My thought: People can declare their identities, and other people can plow ahead or not, as they choose. But the fact that someone says “As a Catholic” may make Caplan uncomfortable doesn’t strike me as a powerful argument against the practice. Rather, it’s an argument for speakers to realize that they will sometimes offend people, and to deal with that fact.
Imagine if, in introducing this discussion, Caplan had disclosed relevant (hypothetical) facts about himself: “Speaking as a person who has often felt discomfort with other people’s statements of identity, but someone who has rarely felt his own identity threatened, let me share some self-serving thoughts about why I disfavor statements of identity….” The arguments pro and con would have remained the same, but a statement about the arguer’s personal interest in the outcome might have been revealing.
Colin Barnard
Sep 27 2018 at 4:11pm
I’m not sure if Bryan’s analogy to self-knowledge works. Few people would understand knowing yourself to mean remembering all the details of you life. Rather I would take it to mean knowing my thoughts, feelings, and understanding my motives.
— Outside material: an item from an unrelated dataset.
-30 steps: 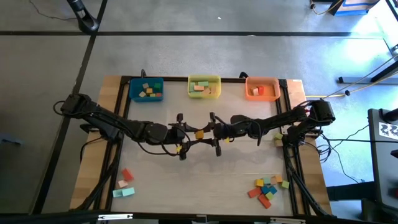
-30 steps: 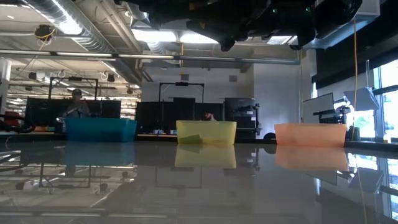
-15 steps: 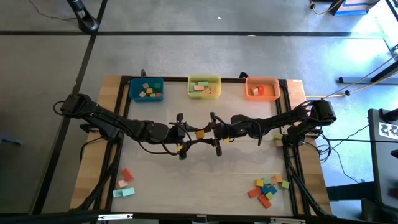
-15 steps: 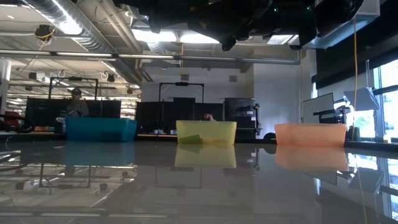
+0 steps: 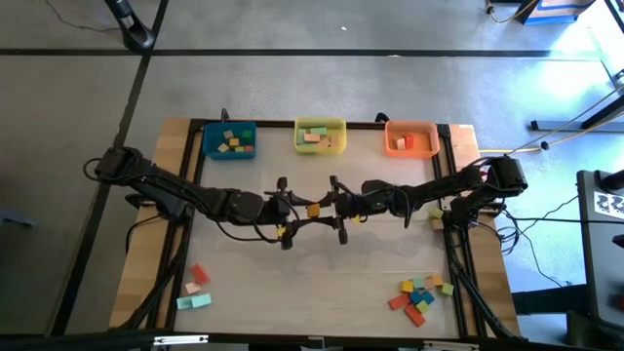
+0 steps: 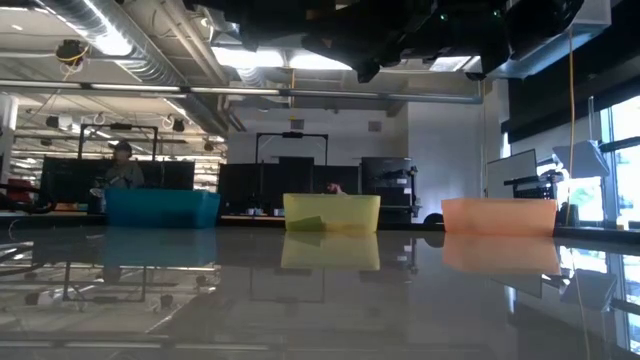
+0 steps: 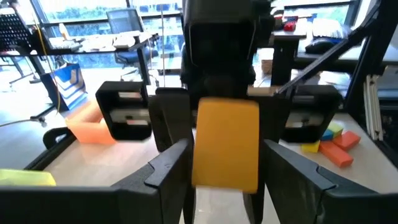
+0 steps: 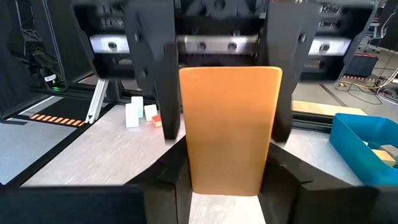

That type of knowledge makes you more empathetic towards others, even if you “know” less about them.
Also, we usually only use our identities in this way if it intersects with the argument. It would be strange while discussing the Catholic church sexual abuse scandal to say “As a vegan…”.
The other reason we bring up our identity is that the issue matters to us. “As a Catholic I’ve spent countless hours agonizing over…”. These people may have their status on the line in these arguments. Doesn’t Bryan believe in putting your money where your mouth is when it comes to arguments and forecasts?
BRF
Oct 6 2018 at 11:10am
Having differing world views is not the problem, though often we fail to understand that our views can be manufactured, handed and taken up by us to create apparent differences. What is the problem is that people continually fail to treat others as they themselves would like to be treated. We fail to understand the other only because we lack knowledge or we ignore that knowledge when it is presented to us. If we as individuals can present our arguments without attaching any coercive nature to them we might be able to persuade the other or come to an agreement that either side has a truthful right to hold their opinion of reality without acting against the other. Then we might all get along.